Eski Başkan Donald Trump, 4 Nisan’da New York’ta savcılığa teslim olarak tarihe geçti. Hakkında dava açılan ilk ve tek Amerikan Başkanı Trump’a kelepçe takılmadı ve suçlu fotoğrafı çekilmedi. Tutuklanma işlemleri sonrasında hâkim önüne çıkan Trump, ‘suçlu değilim’ ifadeleriyle kendine atfedilen ‘ikinci bir suçu örtbas etmek için birinci dereceden belgede sahtecilik’ suçlamasını reddetti. Savcının iddianamesinde Trump’ın sus payı ödemelerinin kamuoyuna yansımasını engellemek istediği ve bu şekilde başkan adaylığı kampanyasını akamete uğratacak bilgileri kamuoyundan gizlemeye çalıştığı ithamı yer alıyor.
Savcı Bragg’in bu suçun 9 aylık bir zaman diliminde 34 ayrı defa gerçekleştiğini iddia etmesinin amacı, Trump’ın bir defalık bir yanlış yapmadığını ve örtbas ‘niyetinin’ sistematik bir biçimde başkanlık seçimi kampanyasına avantaj sağlamaya yönelik olduğunu ispatlamaktı. Belgede sahtecilik ‘kabahat’ seviyesinde bir suç sayılırken bunun başka bir suçu örtmek için yapıldığının ispatlanması ortada bir ‘büyük suç’ olduğunu göstermiş olacak. Trump bu davada suçlu bulunursa 4 yıllık bir hapis cezasıyla yüz yüze kalacak ancak ilk kez hüküm giyeceği için bu cezanın azaltılıp ertelenmesi büyük ihtimal. Daha önemlisi, Trump’ın sicil kaydına büyük suç işlemiş bir hükümlü (felon) olduğunun işlenmesi olacak.
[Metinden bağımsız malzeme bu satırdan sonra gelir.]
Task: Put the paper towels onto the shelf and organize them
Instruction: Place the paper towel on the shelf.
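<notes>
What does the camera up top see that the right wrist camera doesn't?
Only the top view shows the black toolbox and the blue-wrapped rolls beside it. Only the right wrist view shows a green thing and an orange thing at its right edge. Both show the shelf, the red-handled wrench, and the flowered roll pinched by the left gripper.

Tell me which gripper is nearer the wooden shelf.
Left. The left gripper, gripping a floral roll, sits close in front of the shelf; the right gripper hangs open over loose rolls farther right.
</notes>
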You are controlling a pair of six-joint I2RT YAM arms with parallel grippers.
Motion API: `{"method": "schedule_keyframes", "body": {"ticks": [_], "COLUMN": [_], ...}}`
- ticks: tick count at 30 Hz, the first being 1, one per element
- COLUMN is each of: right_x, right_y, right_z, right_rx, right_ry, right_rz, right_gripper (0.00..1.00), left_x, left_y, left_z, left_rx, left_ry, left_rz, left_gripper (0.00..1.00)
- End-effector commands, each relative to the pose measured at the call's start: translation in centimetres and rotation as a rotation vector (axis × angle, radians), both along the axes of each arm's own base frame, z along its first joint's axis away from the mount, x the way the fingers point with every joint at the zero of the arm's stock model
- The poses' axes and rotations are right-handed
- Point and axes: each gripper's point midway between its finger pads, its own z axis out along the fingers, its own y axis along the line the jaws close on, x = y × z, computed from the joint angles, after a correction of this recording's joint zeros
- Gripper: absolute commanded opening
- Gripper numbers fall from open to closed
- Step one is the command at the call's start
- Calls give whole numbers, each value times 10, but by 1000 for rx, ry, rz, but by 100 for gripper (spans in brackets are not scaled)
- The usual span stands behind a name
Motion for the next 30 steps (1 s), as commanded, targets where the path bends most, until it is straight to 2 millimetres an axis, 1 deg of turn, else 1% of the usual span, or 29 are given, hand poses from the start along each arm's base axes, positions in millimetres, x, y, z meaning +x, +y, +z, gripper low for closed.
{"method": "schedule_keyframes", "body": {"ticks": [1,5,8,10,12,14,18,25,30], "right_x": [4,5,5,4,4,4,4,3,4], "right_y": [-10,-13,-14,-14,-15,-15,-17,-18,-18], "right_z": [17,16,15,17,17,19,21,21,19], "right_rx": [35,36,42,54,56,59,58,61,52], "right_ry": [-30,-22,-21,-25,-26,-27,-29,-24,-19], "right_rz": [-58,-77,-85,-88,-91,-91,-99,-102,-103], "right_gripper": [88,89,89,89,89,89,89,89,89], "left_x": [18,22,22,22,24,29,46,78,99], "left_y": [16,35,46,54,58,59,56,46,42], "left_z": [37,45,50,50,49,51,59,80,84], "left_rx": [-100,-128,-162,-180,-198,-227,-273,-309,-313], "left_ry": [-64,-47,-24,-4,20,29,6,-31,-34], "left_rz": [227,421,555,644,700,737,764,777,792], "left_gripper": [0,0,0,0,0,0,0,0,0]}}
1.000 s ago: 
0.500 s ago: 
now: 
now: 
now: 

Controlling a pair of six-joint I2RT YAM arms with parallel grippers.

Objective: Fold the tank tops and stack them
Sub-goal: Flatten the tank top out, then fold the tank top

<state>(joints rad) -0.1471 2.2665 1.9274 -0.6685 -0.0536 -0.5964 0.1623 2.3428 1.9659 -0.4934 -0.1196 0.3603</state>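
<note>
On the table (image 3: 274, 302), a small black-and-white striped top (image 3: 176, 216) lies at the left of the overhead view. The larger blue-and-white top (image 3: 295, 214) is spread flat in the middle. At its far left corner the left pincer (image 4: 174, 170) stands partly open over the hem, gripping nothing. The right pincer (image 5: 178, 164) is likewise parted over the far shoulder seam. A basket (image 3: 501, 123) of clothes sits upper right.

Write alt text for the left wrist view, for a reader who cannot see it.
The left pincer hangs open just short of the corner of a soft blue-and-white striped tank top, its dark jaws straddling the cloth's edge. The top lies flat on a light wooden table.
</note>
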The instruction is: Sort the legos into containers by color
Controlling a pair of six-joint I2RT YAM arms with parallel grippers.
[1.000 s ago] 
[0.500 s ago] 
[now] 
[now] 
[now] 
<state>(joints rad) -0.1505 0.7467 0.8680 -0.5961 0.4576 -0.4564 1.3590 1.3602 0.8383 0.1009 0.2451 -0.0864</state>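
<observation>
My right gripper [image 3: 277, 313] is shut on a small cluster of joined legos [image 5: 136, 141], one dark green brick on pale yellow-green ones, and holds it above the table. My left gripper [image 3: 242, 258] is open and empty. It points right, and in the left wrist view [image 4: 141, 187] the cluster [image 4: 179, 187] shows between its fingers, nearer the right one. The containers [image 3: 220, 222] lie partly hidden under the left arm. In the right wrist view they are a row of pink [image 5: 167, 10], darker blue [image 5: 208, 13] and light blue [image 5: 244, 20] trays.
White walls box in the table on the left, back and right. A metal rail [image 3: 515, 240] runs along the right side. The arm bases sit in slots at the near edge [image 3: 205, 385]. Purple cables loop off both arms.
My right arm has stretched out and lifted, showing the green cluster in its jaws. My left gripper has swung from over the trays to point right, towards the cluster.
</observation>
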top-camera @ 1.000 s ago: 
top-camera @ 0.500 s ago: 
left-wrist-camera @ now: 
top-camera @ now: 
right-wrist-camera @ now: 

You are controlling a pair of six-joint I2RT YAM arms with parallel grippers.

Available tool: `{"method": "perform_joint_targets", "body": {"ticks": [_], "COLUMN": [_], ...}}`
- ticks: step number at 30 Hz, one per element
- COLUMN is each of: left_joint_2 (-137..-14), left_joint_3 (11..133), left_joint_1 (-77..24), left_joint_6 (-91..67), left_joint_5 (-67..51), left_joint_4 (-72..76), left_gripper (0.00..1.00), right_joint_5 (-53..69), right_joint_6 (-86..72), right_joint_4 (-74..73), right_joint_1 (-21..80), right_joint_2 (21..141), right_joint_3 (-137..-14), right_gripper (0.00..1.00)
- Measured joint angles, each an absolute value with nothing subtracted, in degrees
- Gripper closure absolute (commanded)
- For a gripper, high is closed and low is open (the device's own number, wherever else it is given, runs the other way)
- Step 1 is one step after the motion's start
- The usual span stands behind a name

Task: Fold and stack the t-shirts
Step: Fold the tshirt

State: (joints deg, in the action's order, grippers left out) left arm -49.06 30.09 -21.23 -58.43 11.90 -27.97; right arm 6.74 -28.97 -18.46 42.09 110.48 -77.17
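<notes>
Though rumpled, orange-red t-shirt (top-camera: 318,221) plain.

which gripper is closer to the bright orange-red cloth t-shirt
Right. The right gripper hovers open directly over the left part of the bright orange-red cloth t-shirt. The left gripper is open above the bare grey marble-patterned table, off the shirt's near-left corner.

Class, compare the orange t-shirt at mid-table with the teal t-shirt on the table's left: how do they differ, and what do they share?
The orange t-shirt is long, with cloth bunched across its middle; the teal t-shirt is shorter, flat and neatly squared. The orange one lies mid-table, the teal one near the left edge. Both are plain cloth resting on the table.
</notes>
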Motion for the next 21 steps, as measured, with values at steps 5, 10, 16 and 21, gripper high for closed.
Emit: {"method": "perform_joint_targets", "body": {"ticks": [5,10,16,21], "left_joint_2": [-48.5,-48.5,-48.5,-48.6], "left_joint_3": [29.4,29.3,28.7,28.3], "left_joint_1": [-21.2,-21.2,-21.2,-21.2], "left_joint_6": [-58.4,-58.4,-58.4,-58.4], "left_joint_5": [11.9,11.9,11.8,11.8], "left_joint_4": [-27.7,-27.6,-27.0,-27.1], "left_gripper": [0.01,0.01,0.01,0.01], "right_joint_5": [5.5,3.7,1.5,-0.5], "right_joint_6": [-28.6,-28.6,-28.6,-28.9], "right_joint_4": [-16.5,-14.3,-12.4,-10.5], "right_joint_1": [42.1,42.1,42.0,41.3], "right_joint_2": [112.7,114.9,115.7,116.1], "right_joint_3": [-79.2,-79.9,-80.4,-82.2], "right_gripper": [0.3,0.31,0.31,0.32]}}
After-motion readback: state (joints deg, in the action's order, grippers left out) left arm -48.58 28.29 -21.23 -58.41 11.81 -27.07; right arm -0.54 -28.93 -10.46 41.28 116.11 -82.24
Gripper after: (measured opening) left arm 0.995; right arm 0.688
Trump’ın tutuklanma işlemleri sırasında hâkimin kendisine sosyal medya kullanımıyla ilgili uyarı yaptığı ancak buna bir yasak getirmediği basına yansıdı. Trump salıverilmesinin hemen ardından aracından attığı mesajlarla hâkimi dinlemeyeceğini gösterdi. Akşam saatlerinde Florida’ya dönerek burada taraftarlarına bir miting düzenleyen Trump, bu davanın savcı ve hakimine ağır sözler etmekle yetinmedi. Kendisine karşı devam eden bütün soruşturmaların koordineli bir siyasi operasyon olduğunu iddia etti. Gündüz Manhattan’da tutuklanan suçlu görüntüsüyle akşam Amerika’nın başkanlığına oynayan bir aday görüntüsünün yarattığı tezat, yorgun Trump’ın haletiruhiyesine de yansımıştı.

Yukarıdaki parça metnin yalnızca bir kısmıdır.